Tuesday, November 8, 2011

G. Bruce Boyer - An Ivy Leaguer's Lament

... and it's all about clothes, I'm afraid, but it's witty:

Boyer writes:

"When I was growing up back in the late 1950s, the matter of dress for young men was relatively simple. There were basically three types of clothing stores. There was of course the traditional store for the traditional American business look: conservatively cut suits, safe shirts, and discreet foulard or striped neckwear. Then there was the somewhat “sharper” store, a more courant version of the trad store. Finally there was the Ivy League shop.... For most, the subtleties of double-breasted jackets and grenadine neckwear, of suede town shoes, enameled cuff links, covert cloth chesterfields, and cashmere cabled hosiery were not imaginable. But then neither were exterior logos, Italian designers, or microfibers. There also didn’t seem to be the questions of what to wear when. We certainly knew when the occasion called for a tie, and gym clothes were confined to the gym. It was, as I say, a simpler time."
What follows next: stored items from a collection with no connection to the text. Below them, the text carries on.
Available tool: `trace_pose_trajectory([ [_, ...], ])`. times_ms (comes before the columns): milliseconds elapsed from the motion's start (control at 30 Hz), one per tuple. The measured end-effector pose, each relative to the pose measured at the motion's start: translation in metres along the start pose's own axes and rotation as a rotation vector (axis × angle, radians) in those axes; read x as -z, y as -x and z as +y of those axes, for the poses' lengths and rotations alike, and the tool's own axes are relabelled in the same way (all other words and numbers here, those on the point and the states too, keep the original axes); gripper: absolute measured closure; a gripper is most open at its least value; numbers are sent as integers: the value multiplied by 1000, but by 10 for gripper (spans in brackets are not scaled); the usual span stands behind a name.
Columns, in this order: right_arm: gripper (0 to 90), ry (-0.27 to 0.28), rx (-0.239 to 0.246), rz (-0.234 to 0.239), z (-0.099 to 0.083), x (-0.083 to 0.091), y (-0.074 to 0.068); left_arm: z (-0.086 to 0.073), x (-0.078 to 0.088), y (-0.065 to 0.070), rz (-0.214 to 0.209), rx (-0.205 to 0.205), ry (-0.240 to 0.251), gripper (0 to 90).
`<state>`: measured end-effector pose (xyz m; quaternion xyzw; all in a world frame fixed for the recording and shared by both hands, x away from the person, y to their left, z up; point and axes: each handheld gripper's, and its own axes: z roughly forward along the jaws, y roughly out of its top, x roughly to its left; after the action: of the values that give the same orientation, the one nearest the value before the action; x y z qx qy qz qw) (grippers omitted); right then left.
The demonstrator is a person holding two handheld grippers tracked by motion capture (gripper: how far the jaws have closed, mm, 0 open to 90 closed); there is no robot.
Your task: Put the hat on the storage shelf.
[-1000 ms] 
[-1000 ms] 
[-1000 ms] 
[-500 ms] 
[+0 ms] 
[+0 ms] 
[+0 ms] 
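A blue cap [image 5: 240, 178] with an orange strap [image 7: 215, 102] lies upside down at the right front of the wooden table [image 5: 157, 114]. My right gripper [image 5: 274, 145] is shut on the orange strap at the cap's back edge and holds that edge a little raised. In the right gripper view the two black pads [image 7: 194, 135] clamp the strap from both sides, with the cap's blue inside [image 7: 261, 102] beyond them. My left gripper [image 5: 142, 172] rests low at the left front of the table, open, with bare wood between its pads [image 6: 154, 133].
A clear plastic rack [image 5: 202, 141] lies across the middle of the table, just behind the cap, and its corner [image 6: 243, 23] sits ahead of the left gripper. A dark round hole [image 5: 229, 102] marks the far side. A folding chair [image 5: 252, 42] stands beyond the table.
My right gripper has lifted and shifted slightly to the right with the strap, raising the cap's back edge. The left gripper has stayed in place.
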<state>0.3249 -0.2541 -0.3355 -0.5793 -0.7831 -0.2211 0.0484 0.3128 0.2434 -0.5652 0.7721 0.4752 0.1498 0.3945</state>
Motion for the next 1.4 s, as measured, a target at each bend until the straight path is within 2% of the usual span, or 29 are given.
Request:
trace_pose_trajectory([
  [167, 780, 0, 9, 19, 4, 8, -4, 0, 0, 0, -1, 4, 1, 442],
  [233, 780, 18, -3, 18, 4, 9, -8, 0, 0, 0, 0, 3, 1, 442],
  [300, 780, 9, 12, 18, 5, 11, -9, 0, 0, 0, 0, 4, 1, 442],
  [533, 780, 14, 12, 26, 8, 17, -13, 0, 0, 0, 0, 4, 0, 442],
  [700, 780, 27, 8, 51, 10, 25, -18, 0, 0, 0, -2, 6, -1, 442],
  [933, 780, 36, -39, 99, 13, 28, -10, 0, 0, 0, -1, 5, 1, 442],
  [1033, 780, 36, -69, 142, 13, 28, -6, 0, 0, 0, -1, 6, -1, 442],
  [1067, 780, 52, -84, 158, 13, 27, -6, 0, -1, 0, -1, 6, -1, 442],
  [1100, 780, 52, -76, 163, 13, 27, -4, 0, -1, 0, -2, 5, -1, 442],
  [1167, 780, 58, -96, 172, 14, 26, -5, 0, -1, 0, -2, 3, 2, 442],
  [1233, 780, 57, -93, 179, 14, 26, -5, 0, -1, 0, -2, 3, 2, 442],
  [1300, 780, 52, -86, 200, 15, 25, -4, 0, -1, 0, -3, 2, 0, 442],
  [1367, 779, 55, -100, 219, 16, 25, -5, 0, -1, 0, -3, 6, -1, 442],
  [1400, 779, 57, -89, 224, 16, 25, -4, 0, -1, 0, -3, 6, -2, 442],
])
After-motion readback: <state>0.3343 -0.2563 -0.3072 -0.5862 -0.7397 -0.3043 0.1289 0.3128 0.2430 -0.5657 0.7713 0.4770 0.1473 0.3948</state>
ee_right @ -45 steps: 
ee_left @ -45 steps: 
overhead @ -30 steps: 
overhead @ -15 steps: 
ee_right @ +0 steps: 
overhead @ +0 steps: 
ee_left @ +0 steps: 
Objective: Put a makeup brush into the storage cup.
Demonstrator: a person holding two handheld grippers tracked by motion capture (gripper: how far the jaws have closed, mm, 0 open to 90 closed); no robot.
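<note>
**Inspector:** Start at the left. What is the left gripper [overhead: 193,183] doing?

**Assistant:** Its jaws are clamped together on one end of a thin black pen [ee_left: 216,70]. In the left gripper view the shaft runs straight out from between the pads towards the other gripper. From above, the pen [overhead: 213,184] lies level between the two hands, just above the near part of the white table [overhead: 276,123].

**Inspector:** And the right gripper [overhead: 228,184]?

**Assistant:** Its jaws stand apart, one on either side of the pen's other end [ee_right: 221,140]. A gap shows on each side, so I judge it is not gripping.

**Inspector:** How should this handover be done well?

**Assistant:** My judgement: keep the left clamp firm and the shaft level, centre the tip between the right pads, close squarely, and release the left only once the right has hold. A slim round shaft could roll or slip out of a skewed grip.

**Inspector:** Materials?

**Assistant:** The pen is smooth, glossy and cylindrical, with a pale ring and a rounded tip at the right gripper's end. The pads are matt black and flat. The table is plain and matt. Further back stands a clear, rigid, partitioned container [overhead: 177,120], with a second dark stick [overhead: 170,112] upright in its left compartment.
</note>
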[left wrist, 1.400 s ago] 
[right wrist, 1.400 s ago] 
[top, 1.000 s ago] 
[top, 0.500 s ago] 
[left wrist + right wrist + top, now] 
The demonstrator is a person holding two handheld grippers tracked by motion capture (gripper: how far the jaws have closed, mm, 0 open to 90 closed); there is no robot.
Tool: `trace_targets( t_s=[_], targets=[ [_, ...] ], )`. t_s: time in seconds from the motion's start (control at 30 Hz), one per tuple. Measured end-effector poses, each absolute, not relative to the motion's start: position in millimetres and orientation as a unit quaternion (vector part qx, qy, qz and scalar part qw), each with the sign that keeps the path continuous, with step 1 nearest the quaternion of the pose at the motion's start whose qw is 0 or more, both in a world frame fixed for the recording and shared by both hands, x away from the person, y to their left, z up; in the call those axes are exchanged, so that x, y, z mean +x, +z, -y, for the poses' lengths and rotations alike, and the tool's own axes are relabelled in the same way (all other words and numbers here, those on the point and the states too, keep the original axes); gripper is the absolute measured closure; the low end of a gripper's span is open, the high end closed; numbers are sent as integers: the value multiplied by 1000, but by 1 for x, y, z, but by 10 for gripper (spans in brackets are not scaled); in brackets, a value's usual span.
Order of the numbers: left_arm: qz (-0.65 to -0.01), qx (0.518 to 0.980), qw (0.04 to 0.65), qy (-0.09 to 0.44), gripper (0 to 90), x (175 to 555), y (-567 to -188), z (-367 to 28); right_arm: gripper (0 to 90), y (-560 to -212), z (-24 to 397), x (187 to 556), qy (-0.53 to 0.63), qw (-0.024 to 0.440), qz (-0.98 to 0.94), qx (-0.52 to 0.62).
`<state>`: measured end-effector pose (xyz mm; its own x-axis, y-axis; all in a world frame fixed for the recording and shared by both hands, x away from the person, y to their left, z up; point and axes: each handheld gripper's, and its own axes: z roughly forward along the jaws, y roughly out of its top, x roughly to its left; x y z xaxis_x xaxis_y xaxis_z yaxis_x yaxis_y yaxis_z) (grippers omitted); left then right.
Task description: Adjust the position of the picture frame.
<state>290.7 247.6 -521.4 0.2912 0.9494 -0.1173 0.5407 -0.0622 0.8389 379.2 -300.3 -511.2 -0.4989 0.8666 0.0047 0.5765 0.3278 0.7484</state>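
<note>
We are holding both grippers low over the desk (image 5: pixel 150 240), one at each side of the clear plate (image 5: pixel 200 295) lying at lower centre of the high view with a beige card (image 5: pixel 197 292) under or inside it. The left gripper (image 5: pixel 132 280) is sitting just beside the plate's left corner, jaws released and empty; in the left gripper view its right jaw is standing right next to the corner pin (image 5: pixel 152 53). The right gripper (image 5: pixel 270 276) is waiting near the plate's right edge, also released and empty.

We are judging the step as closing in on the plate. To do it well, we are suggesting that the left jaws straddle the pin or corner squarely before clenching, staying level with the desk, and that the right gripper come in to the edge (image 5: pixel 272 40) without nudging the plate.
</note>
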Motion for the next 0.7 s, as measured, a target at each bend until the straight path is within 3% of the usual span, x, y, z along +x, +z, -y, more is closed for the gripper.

Read the whole thing at A Continuous Lean.

1 comment:

Mamie said...

I doubt it was simpler. Dandies have existed in every age, (consider: we STILL know who Beau Brummel was) and the niceties of a Windsor vs a Four in Hand have telegraphed volumes of meaning to the men who cared. That the author is bewildered by today's fashion only means, not to put too fine a point on it, he's out of it. As am I. Two T shirts at a time? Bra straps that show? I am teetering on the edge of Grandma Fashion--no matter how expensive and well cut, still 30 years behind the times.